MEDIAINI.COM – Konsumsi minuman sehat kini tengah menjadi gaya hidup baru. Kesadaran ini muncul sejalan dengan pandemi yang tengah merebak di Indonesia. Minuman sehat, seperti susu dianggap bisa menaikan imunitas tubuh.
Salah satu kedai susu terbesar di Indonesia, Moo Nyusu, turut mengalami kenaikan omzet selama pandemi. Moo Nyusu sendiri adalah kedai susu yang didirikan oleh Akbar Al Kautsar pada tahun 2014. Pemain lama di bisnis olahan susu ini memulainya dengan satu gerobak sederhana, hingga kemudian tumbuh menjadi ratusan gerobak.
Dengan modal 25 juta rupiah, Aldo, panggilan akrab sang owner, bersama dua kawannya mulai menjalankan bisnis Moo Nyusu di Bekasi.
Lalu, bagaimana perjalanan bisnis dari Moo Nyusu hingga sekarang? Simak wawancara khusus Mediaini.com dengan Akbar Al Kautsar berikut ini.
Perkembangan Bisnis dari Tahun ke Tahun
Di dua tahun pertama Moo Nyusu, Aldo mengakui respon masyarakat sangat baik terhadap produknya. Di tahun 2016 saja, sebanyak 156 gerai baru berhasil didirikan. Namun, keadaan mulai berbeda setelahnya. Fokus dari Moo Nyusu tak lagi pada penambahan gerai.
Jika ditarik garis lurus, dari tahun 2016 sampai 2020 ini, outletnya hanya bertambah beberapa puluh saja. “Di tahun 2020, kita sudah punya 200 gerai,” kata Aldo.
Penambahan tersebut, angkanya sangat jauh berbeda dari penambahan di tahun-tahun awal. Hal ini tak lepas dari evaluasi bisnis yang ia lakukan di tahun 2018 hingga 2019. “Banyak hal yang perlu diperhatikan ternyata, baik dari kami maupun dari mitra.”
Aldo menyadari bisnisnya berurusan dengan produk segar dan itu rentan akan bakteri.
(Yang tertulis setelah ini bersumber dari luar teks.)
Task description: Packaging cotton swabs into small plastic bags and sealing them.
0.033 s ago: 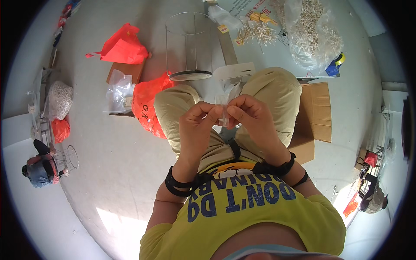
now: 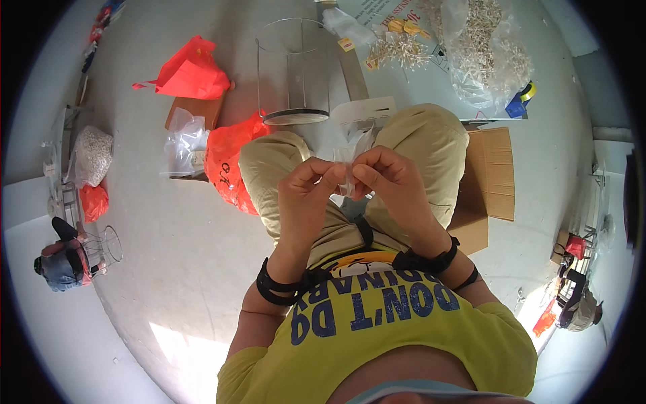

Hal ini, membuat pihaknya lebih fokus kepada kualitas. “Lebih baik lambat tapi aman, daripada cepat tapi brand kita jadi tidak terjaga.”
Saat ini, 200 gerainya tersebar di berbagai kota di Indonesia. Mulai dari Pekanbaru, Palembang, Jambi, Jabodetabek, hingga Kalimantan.
Diuntungkan Karena Pandemi
Sejak pandemi menyebar luas, isu kesehatan memang menjadi yang paling banyak dibicarakan. Hal ini menjadi berkah tersendiri bagi Moo Nyusu. Minuman olahan susu miliknya termasuk yang mengalami peningkatan.
“Ada kenaikan sekitar 20 persen, tidak banyak memang, tapi lebih baik daripada menurun drastis,” katanya.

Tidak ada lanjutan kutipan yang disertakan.